Recently, the results of an animal study demonstrated that miR103a could reduce osteogenic trans-differentiation in VSMCs by inhibiting the expression of Runx2, an osteogenesis transcription factor that induces calcification. As it was indicated that Runx2 levels are significantly enhanced in calcified atherosclerotic plaques^[43], inhibiting the expression of this transcription factor could be a research priority to identify promising combinations between related miRs and CAC incidence. Similar to the results of this study, another in vitro study showed that inhibiting miR32 could remarkably decrease the levels of Runx2 as well as the levels of BMP2, OPN, and MGP; therefore, vascular calcification was attenuated.^[44] Interestingly, the result of an experimental study in 2021 showed that miR-223-3p could target the interleukin-6 (IL-6)/STAT3 signaling pathway and inhibit the osteogenic switch in VSMCs, thereby finding the associated miRs with STAT3 signaling pathway could potentially target atherosclerotic vascular calcification and can be considered a novel pharmacological intervention for CAC treatment.^[45]
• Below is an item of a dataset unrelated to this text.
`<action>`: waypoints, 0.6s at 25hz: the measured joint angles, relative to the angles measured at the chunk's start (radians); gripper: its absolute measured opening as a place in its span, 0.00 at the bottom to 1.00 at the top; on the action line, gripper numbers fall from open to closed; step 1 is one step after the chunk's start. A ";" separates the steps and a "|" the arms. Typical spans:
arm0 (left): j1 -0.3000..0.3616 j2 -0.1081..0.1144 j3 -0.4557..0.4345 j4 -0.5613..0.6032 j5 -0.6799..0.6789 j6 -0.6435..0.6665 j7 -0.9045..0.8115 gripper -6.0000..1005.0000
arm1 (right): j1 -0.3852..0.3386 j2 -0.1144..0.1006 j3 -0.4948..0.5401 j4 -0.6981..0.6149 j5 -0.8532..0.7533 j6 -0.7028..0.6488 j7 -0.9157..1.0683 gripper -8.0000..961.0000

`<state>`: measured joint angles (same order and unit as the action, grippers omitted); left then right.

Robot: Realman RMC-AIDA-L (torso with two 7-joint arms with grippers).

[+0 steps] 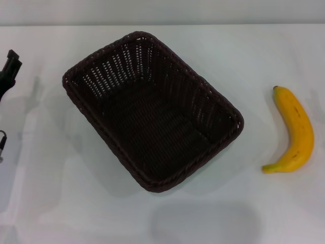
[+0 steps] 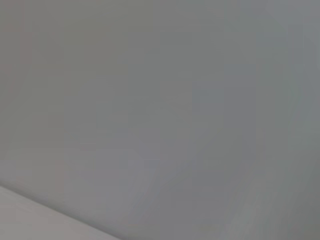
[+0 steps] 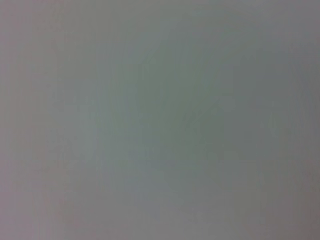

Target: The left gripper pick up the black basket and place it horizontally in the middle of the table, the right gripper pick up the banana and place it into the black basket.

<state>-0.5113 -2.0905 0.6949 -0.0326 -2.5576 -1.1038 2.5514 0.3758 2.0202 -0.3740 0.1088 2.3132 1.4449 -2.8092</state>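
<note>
Left gripper [image 1: 10,68] at the table's [image 1: 61,203] left edge, finger spread impossible to tell, well apart from black basket [image 1: 152,109] lying skewed mid-table, empty, banana [image 1: 293,131] far to its right on the tabletop, right gripper out of sight

My head camera looks forward and steeply down on the black basket [image 1: 152,114], the tabletop [image 1: 61,203] spreading all around it. Both my wrist cameras face plain grey, perhaps that tabletop up close; I see no shared part.
</note>
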 joint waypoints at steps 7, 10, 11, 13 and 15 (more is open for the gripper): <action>0.002 0.001 0.000 0.001 0.001 -0.005 0.004 0.86 | 0.000 0.000 0.000 0.004 0.000 0.000 0.000 0.91; 0.000 0.002 0.000 0.002 0.001 -0.001 0.006 0.86 | -0.002 0.001 0.000 0.007 0.000 0.011 0.001 0.91; 0.000 0.002 0.000 0.002 0.001 -0.001 0.006 0.86 | -0.005 0.001 0.000 0.007 0.000 0.017 0.001 0.91; 0.000 0.002 -0.002 0.003 0.000 -0.005 0.005 0.86 | -0.008 0.001 0.000 0.008 0.000 0.025 0.001 0.91; 0.000 0.002 -0.005 0.003 -0.004 -0.008 -0.001 0.86 | -0.008 0.002 0.000 0.010 -0.001 0.029 0.002 0.91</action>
<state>-0.5116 -2.0887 0.6904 -0.0292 -2.5613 -1.1121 2.5505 0.3673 2.0218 -0.3743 0.1189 2.3124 1.4742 -2.8076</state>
Lately, a study by Wicik et al.^[46] applied correlation network analysis of 51 women that 21 of them had high CAC score and identified four bone metabolism genes, including PTGER3, FGFR1, ONECUT2, and SGCD, as the most contributed genes with other regulators of CAC. As demonstrated by the results of this study, the interaction of miRs and lncRNAs with these genes and signaling pathways could be considered novel therapeutic targets for reducing high CAC scores and improving cardiovascular disease (CVD) outcomes among patients.^[46] PTGER3 contributes to the formation of prostaglandin receptors and the calcium signaling pathway, which can play an important role in cellular processes related to calcification in the arterial walls.^{[47, 48]} An emerging body of evidence from an in vivo study indicated that PTGER3 is less expressed during osteogenic activity and atherosclerosis, suggesting that manipulation of this gene expression could be a therapeutic target in altering the calcium signaling pathway during CAC.^[47] Furthermore, FGFR1 plays a crucial role in bone calcification by acting as a receptor for FGF23, a bone-derived hormone that regulates the level of phosphate. The inhibition of FGFR1 expression leads to dysfunction in phosphate concentration and elevated calcification levels. Thus, targeting the expression of FGFR1 as a modulator factor could lay the foundation for novel therapeutic interventions against CAC.^[49] The cumulative result of a study in an animal model demonstrated that SGCD contributes to the intracellular pathway related to calcification and myocardial dysfunction by regulating the signaling pathways in the cardiac muscle membrane.^[50] Moreover, it was shown that ONECUT2 is a key driver in the molecular process of advanced CAD and aortic valve calcification, and interfering with the expression of FGFR1 and PTGER3 plays a role as a novel key regulator of CAC incidence.^{[46, 51]}

3. Prognostic Role of Osteogenic Activity Mediators in Determining the Risk of CAC

This review identified numerous observational studies investigating the association between OPG level and CAC risk in three different populations, including asymptomatic subjects, patients with type 2 diabetes, and individuals with a history of CVD.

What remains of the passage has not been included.